As my research was about Chinese arbitration and culture, I took the International Commercial Arbitration course, which was taught by Professor Arthur Gemmell. I was fascinated by this course not only because it was the topic of my research, but also because he did a great job drawing our attention to the key issues and giving us challenging case analysis assignments. With his instruction, I developed new reasoning and analytical skills by the end of the term.

The chair of the International Legal Studies, Professor Christian Nwachukwu Okeke, showed great concern to international students throughout the process. Considering the challenge of writing the dissertation in English, he assigned Professor Nancy Younge as our technical coach to help us with issues of formality, structure, and grammar in our papers.

Aileen (center, sitting) and students of the Comparative Law course taught by Professor Christian Okeke (directly behind her).

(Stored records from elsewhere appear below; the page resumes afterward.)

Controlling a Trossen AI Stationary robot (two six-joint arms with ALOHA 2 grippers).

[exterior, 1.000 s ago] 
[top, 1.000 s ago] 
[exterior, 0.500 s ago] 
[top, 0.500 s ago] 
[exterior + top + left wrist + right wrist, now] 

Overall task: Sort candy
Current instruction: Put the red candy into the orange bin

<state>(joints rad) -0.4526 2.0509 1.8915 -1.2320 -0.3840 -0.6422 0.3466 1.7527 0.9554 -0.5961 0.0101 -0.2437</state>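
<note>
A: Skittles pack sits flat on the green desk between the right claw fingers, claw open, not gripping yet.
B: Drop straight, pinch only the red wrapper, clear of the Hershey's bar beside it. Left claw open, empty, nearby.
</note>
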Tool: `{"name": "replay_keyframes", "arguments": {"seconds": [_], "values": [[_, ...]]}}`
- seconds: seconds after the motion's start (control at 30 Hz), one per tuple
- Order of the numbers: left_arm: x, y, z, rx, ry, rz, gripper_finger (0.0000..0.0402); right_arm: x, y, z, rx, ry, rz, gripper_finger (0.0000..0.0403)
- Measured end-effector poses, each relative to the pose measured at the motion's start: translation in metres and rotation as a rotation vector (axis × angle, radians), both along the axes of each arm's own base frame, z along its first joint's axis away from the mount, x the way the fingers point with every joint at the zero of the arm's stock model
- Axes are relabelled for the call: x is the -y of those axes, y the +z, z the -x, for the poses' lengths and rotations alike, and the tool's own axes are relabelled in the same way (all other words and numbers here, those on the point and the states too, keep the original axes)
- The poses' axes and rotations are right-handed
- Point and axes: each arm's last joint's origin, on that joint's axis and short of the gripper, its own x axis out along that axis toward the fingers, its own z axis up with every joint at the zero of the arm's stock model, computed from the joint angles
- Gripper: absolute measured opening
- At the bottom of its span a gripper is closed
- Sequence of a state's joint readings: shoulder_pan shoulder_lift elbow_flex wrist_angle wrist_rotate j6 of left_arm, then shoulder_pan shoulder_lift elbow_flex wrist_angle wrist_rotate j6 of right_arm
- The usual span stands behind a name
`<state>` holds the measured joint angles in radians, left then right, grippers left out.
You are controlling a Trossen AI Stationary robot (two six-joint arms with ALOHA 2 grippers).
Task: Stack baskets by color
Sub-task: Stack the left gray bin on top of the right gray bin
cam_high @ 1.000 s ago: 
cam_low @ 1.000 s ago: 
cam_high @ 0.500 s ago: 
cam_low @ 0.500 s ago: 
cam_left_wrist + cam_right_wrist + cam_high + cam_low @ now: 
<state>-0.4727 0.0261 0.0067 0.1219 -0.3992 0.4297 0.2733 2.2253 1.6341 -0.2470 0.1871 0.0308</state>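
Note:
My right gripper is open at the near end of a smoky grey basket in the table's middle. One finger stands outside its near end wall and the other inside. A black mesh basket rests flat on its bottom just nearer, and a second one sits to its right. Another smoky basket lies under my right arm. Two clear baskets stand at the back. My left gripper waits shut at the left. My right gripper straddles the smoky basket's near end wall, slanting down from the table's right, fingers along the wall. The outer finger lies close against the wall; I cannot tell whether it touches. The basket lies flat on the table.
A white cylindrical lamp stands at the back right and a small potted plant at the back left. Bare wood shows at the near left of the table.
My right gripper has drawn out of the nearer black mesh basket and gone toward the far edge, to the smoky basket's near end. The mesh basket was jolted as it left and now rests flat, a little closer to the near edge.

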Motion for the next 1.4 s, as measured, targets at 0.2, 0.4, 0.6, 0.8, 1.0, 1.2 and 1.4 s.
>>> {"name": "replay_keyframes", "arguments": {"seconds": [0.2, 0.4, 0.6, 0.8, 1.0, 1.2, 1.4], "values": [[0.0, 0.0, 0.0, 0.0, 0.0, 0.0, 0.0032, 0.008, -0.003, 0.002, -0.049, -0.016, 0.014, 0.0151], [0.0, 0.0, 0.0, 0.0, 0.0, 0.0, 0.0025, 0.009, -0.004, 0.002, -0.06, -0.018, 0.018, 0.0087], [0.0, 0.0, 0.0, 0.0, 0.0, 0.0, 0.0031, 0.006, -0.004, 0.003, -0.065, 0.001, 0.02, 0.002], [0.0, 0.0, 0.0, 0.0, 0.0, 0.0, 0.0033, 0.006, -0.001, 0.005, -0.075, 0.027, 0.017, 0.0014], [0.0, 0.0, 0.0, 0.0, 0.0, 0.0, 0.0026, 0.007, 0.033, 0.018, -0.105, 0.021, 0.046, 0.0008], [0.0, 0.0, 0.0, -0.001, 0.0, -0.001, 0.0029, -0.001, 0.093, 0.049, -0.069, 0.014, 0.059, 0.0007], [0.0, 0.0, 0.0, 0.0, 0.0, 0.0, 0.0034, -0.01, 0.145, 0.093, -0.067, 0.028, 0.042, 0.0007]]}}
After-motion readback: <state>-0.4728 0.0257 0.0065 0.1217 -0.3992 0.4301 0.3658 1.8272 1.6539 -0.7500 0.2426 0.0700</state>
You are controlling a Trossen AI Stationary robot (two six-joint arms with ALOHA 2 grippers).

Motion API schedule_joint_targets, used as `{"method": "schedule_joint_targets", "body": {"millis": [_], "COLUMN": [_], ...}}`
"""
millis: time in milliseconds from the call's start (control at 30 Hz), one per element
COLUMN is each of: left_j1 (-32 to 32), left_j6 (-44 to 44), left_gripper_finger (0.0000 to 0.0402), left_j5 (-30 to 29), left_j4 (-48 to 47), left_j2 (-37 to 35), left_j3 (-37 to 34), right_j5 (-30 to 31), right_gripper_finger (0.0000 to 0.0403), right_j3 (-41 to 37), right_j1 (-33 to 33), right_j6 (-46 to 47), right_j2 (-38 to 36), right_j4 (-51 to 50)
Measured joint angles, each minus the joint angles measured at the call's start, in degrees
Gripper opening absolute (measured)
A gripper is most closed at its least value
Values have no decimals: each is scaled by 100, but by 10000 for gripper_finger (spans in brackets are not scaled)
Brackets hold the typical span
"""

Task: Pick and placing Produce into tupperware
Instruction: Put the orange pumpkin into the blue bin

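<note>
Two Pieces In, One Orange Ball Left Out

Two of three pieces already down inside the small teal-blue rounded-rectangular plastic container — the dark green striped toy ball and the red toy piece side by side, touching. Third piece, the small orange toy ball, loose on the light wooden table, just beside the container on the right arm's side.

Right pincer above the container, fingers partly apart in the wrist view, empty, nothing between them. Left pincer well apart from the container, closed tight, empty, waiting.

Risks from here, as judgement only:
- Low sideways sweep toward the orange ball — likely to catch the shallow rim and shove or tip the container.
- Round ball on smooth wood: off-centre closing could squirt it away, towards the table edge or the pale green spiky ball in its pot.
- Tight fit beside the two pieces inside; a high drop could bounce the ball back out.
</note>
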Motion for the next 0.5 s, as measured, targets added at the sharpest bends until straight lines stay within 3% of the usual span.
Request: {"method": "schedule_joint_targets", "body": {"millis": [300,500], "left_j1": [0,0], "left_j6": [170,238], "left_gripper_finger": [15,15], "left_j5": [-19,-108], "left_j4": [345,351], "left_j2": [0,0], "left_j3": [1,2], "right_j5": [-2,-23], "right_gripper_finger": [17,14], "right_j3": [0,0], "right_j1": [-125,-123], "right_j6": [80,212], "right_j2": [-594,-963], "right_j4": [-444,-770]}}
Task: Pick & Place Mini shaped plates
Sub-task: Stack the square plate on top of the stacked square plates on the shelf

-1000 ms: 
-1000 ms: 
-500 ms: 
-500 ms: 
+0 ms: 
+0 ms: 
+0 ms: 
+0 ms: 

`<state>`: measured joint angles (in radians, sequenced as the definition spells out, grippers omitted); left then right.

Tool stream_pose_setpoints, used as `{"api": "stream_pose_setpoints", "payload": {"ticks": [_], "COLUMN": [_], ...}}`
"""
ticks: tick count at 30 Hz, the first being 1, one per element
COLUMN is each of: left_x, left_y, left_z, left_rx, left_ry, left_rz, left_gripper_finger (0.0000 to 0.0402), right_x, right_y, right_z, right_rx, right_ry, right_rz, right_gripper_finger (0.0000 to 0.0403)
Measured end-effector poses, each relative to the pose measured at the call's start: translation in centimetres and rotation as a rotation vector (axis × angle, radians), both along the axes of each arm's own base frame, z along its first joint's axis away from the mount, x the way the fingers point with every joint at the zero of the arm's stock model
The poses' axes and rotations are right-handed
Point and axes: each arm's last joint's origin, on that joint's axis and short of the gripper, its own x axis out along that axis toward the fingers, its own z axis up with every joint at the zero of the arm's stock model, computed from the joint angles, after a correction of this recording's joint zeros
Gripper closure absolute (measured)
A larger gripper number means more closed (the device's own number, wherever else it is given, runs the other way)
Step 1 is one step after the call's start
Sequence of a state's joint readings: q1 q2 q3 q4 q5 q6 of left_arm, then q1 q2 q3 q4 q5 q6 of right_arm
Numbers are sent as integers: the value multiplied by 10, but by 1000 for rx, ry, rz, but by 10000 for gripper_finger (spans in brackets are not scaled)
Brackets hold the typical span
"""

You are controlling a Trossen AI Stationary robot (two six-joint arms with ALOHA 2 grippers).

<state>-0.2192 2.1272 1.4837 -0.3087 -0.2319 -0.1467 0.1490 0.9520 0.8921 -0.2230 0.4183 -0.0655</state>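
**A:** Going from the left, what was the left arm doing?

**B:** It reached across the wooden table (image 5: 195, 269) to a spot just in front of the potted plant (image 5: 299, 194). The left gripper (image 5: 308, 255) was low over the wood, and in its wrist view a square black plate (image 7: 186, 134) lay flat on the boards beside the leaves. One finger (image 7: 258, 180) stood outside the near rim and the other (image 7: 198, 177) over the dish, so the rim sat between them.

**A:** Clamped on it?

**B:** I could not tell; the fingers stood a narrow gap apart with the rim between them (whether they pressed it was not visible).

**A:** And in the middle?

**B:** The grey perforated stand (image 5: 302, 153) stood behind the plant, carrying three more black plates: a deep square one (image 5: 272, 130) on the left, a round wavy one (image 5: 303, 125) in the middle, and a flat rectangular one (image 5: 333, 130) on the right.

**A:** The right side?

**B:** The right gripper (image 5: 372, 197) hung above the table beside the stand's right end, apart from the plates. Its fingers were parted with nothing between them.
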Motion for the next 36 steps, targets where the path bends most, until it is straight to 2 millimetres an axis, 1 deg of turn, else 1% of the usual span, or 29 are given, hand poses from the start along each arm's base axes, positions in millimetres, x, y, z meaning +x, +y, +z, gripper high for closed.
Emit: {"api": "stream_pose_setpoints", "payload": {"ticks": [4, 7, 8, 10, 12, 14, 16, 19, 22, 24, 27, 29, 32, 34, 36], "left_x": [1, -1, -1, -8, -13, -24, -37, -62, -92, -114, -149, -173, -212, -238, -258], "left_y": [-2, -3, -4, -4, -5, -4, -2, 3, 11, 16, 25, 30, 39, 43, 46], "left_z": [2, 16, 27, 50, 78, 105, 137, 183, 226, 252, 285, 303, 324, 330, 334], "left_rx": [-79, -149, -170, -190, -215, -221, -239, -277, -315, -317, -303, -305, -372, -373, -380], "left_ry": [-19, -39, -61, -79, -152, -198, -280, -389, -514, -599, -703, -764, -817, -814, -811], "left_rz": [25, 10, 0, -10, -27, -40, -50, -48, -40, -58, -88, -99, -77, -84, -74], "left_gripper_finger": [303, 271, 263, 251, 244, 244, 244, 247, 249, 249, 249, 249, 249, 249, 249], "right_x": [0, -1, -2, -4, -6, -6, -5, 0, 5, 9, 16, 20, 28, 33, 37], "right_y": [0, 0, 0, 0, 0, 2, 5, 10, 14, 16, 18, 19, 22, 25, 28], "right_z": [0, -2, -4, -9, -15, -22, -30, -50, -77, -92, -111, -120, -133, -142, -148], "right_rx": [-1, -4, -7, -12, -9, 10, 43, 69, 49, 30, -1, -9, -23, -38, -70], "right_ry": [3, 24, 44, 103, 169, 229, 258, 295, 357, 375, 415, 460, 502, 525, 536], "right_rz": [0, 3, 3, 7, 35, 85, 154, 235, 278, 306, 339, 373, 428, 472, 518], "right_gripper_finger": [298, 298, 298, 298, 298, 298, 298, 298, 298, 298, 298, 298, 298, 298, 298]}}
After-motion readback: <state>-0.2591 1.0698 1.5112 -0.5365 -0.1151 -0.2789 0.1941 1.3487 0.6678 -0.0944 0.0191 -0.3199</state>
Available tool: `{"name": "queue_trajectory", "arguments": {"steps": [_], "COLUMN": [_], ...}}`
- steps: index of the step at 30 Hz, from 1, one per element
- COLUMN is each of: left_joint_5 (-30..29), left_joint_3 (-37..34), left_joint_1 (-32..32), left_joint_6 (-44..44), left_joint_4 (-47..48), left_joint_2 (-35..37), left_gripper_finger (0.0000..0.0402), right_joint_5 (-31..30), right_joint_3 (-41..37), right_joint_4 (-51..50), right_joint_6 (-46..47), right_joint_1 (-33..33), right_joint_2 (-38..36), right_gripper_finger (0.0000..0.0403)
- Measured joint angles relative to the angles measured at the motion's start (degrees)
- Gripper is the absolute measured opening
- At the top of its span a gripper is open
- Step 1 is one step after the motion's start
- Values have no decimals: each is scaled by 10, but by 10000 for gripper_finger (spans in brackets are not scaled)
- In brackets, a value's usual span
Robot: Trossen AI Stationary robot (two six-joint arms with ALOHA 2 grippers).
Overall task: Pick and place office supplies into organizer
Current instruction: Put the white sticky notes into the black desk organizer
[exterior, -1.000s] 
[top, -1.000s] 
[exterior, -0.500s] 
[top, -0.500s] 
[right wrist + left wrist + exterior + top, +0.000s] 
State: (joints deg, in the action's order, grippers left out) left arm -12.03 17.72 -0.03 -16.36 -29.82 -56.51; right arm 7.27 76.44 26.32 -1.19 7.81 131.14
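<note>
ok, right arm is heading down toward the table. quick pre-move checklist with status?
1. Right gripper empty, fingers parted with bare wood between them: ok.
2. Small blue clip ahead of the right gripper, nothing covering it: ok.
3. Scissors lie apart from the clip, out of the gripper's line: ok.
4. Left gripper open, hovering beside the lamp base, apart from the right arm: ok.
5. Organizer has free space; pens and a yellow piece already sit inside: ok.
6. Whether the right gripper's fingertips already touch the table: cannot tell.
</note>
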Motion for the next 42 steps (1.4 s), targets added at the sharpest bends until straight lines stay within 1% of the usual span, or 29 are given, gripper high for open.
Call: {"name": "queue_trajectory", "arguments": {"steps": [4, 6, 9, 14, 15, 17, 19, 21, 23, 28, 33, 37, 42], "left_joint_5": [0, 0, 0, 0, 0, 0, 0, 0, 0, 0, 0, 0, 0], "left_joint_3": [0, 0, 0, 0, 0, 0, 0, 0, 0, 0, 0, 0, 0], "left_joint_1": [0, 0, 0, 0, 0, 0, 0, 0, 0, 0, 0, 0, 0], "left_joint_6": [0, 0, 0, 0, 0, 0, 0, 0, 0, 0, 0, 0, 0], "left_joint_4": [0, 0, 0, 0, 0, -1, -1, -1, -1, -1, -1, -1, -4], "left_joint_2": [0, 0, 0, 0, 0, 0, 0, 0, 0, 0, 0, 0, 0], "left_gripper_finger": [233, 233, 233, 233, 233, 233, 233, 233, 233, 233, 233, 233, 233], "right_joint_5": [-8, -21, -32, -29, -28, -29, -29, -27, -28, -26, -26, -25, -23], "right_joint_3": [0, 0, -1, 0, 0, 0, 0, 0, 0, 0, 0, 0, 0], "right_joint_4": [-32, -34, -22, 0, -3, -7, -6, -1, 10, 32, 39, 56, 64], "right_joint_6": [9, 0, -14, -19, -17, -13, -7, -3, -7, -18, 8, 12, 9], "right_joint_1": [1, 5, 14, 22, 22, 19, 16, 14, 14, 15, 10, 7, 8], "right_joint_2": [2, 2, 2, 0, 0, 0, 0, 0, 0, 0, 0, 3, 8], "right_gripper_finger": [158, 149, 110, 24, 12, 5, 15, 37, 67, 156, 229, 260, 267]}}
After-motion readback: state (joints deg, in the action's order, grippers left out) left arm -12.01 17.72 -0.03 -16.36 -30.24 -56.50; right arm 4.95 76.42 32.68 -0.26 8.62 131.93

There seemed to be nothing GGU had not considered to help international students, from the beginning to the end of the program. GGU makes me feel at home in the U.S. Regardless of what part of the world you come from — or what race, ethnicity, nationality, gender, or age you may be — GGU opens its arms to embrace you. Whatever you need here, GGU cares and is ready to help. That is the spirit of GGU and that is the spirit that makes GGU shine!


About Dr. Aileen Ping Huang

Before moving to the U.S., Dr. Aileen Ping Huang earned the BA degree in Chinese Language and Literature at Wuhan University, and the JM (Juris Master) degree specializing in International Environmental Law at Zhongnan University of Economics and Law. She taught Professional English and the Fundamental Law bilingually at Wuhan University of Science and Technology, Zhongnan Campus. She also taught Chinese to foreign experts when she was the coordinator of the University’s international office. She came to the U.S. in 2007 and started her legal study at the LL.M U.S. legal studies at California Western School of Law, and later devoted herself to the SJD (Doctor of Judicial Science) program at Golden Gate University specializing in International Commercial Arbitration, earning an SJD doctoral degree in May 2014. She is currently studying Estate Planning, Wills and Trusts, and Probate Law at GGU, and plans to sit on the California bar. Currently, she is researching Chinese law and culture. She is also active in rendering voluntary legal services in mediation, arbitration, legal interpretation for nonprofit organizations such as Asian American Advancing Justice-Asian Law Caucus, San Francisco Community Boards, and the SF Homeless Supportive and Housing. She is a member of the San Francisco Bar Association, and a member of the Asian American Bar Association.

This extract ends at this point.